** WHAT IS NEEDED **
Go through the data below and copy each line that includes "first".
DATA BLOCK section start
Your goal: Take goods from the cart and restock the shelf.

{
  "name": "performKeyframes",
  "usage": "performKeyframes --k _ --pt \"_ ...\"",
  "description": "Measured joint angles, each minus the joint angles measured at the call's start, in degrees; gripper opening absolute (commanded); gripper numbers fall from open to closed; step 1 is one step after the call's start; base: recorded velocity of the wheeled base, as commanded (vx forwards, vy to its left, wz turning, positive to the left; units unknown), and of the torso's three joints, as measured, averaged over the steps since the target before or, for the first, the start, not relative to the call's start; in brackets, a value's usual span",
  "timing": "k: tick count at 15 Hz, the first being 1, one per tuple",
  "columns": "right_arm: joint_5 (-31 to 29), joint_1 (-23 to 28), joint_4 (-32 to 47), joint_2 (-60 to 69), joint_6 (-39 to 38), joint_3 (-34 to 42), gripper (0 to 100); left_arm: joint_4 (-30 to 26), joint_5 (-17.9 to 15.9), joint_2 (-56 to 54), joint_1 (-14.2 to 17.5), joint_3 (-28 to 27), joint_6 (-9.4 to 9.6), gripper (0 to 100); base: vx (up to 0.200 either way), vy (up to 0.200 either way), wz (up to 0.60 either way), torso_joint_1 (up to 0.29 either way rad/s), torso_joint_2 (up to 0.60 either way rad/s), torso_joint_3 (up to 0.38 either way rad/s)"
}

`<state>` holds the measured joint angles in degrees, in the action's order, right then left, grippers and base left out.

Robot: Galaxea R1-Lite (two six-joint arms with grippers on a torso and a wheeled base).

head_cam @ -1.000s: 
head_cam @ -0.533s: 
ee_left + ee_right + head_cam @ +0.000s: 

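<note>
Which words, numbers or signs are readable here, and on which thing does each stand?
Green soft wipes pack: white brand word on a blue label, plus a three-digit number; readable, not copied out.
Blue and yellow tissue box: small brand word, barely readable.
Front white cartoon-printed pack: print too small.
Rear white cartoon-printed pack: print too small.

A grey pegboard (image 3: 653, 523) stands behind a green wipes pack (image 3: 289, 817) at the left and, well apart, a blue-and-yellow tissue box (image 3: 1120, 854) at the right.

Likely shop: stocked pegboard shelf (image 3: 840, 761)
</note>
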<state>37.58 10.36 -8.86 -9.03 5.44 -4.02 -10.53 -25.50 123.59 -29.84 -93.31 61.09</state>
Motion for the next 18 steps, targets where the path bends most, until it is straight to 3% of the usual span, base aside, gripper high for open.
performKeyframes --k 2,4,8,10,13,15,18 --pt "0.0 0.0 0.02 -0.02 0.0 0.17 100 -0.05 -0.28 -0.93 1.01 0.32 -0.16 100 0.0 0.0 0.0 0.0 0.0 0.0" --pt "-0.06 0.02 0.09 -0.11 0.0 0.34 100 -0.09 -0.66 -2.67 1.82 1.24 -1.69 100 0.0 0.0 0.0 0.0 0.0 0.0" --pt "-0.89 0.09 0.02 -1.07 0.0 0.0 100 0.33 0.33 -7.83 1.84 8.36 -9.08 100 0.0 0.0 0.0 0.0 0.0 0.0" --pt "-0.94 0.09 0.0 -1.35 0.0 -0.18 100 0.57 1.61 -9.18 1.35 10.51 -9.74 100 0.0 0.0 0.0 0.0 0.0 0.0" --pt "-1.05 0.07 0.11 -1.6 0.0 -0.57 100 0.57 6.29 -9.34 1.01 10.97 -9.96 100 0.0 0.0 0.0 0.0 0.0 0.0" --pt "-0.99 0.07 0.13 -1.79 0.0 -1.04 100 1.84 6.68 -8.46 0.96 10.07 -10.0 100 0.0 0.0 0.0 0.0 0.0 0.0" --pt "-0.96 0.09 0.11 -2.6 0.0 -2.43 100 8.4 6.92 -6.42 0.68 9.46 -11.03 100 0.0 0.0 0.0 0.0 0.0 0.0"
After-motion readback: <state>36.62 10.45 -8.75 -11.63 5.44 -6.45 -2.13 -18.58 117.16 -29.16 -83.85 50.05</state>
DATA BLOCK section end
** WRITTEN ANSWER **
  "description": "Measured joint angles, each minus the joint angles measured at the call's start, in degrees; gripper opening absolute (commanded); gripper numbers fall from open to closed; step 1 is one step after the call's start; base: recorded velocity of the wheeled base, as commanded (vx forwards, vy to its left, wz turning, positive to the left; units unknown), and of the torso's three joints, as measured, averaged over the steps since the target before or, for the first, the start, not relative to the call's start; in brackets, a value's usual span",
  "timing": "k: tick count at 15 Hz, the first being 1, one per tuple",

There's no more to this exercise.